Mate i got no idea at all about scripting language that's why i posed this question. Adding to that i got no idea about your quote as well

What i need scripting is for Network Administration. Specially automating and streamline many common IOS configuration, monitoring, and problem-solving tasks in CISCO environment because that's what i do and i am good at. Following are the reasons for me to learn scripting.

1. Automate routine administration tasks iíve always performed manually
2. Instantly collect and modify device configurations and other data
3. Write Syslog scripts to document failures, monitor network health, collect statistics, and send alarm messages

I know there is scripting language called Tcl (Tool Command Language) which is supposed to be the best specially in CISCO environment.

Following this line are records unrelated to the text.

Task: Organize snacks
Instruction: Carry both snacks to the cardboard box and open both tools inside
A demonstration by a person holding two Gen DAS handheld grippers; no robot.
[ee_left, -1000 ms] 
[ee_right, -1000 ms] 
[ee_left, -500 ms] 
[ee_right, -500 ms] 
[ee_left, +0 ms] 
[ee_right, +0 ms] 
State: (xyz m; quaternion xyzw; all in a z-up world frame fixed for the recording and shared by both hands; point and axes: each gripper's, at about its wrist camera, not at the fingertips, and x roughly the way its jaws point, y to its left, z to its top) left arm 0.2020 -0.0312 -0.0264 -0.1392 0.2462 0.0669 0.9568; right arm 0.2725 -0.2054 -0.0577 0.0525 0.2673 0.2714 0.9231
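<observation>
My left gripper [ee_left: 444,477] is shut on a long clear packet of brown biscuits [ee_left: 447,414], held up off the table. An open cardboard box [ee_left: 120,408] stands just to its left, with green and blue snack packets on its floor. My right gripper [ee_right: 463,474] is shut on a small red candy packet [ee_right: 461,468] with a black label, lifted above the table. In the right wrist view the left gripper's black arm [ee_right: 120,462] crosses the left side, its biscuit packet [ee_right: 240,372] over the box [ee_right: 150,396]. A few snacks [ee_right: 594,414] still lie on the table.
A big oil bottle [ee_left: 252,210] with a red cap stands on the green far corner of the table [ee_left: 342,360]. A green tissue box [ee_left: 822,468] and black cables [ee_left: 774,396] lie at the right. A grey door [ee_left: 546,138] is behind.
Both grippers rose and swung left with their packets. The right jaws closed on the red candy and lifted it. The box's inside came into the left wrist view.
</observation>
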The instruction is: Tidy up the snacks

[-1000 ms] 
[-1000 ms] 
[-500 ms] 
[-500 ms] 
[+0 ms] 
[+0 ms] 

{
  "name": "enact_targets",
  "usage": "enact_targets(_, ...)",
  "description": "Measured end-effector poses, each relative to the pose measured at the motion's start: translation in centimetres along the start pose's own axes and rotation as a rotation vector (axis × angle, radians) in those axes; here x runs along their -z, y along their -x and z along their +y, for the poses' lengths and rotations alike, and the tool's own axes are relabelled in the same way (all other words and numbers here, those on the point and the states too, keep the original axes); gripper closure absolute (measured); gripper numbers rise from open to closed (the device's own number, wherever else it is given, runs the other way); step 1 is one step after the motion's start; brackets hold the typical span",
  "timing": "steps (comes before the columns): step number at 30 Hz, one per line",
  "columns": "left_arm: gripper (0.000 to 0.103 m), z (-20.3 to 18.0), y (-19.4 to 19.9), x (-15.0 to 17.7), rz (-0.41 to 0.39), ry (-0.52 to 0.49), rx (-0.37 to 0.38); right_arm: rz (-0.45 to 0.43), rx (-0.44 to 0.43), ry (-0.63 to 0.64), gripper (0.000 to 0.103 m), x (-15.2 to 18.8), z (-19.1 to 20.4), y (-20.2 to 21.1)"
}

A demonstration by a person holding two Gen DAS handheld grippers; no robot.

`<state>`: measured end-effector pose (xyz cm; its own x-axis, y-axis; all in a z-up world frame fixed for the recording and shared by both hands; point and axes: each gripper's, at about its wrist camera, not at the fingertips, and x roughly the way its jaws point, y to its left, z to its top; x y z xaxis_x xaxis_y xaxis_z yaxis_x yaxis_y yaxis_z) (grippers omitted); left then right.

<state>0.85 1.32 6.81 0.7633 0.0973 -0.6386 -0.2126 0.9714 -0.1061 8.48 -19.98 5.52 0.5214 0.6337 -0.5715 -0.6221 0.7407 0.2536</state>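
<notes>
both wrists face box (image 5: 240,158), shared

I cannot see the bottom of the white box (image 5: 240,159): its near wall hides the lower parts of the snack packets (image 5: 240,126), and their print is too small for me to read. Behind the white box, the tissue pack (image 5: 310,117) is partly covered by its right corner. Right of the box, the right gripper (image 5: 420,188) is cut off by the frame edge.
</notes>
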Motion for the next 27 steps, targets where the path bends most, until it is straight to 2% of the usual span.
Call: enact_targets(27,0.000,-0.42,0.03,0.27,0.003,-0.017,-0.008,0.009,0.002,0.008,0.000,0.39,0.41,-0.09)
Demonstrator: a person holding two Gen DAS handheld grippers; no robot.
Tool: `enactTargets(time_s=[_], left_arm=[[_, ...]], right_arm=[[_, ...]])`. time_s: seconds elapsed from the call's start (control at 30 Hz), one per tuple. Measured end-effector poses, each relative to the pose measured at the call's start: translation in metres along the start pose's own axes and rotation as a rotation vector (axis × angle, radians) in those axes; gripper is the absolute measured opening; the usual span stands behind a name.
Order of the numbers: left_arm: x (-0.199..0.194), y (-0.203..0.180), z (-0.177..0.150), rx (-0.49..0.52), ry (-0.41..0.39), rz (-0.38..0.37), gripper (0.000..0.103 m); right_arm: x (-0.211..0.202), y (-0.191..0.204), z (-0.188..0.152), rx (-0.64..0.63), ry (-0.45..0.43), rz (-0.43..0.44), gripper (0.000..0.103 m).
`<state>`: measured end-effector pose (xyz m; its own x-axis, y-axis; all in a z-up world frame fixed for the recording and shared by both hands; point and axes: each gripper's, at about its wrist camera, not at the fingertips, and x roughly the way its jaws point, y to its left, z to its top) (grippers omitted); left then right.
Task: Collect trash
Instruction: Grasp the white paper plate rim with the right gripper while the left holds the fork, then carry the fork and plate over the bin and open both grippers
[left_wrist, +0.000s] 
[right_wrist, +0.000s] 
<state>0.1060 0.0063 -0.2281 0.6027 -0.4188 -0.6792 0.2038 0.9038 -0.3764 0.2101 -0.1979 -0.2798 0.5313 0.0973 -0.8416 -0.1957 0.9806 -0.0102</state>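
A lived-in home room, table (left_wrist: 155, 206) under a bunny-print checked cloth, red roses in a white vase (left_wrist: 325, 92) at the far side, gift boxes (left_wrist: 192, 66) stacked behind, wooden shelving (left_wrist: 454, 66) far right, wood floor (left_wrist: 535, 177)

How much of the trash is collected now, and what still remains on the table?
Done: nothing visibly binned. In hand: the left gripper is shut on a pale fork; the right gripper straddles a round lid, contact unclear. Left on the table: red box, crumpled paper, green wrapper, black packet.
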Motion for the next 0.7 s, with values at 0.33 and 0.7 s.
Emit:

I dont know if you guys know about Tcl.

I hope it helps you to understand what i am looking to learn and why.

Cheers big ears

Tinkster 03-01-2012 05:51 PM

Quote:

I know there is scripting language called Tcl (Tool Command Language) which is supposed to be the best specially in CISCO environment. I dont know if you guys know about Tcl.

I hope it helps you to understand what i am looking to learn and why.

Yah, tcl is a venereal disease among scripting languages ;}


Just kidding - it's ubiquitous, portable, has the worlds fastest regex engine,
but a syntax that makes my toenails curl up and want to hide.



Cheers,
Tink

evo2 03-01-2012 09:32 PM

Quote:

Originally Posted by Tinkster (Post 4616416)
Yah, tcl is a venereal disease among scripting languages ;}

Ohh, that made laugh!

Thanks for putting a smile on my face.

Evo2.

grail 03-02-2012 01:07 AM

+1 to the funny ... and also agree about the syntax :)

Tinkster 03-02-2012 02:23 PM

Glad to entertain ;}

wpeckham 03-03-2012 12:03 AM

The quote
 
A comment from Ming the Merciless to Clitus when asked if he was going to destroy the Earth.


I am unfamiliar with your environment. I work with many distributions of Linux, and ASTARO security devices. BASH (or KSH) and PERL are the tools I can find nearly everywhere. For something as specific and specialized as your CISCO environment you will need to research the scripting options, and make your choice from that subset.

It would make no sense for you to study Python (for example), if it is not going to be available to you.
A quick Google search seems to indicate that TCL is in fact the most common scripting tools that will serve. In that case you might be happy to learn that TCL interpreters are also available for all Linux distributions, Microsoft Windows, and even FreeDOS. You have a wealth of potential educational environments.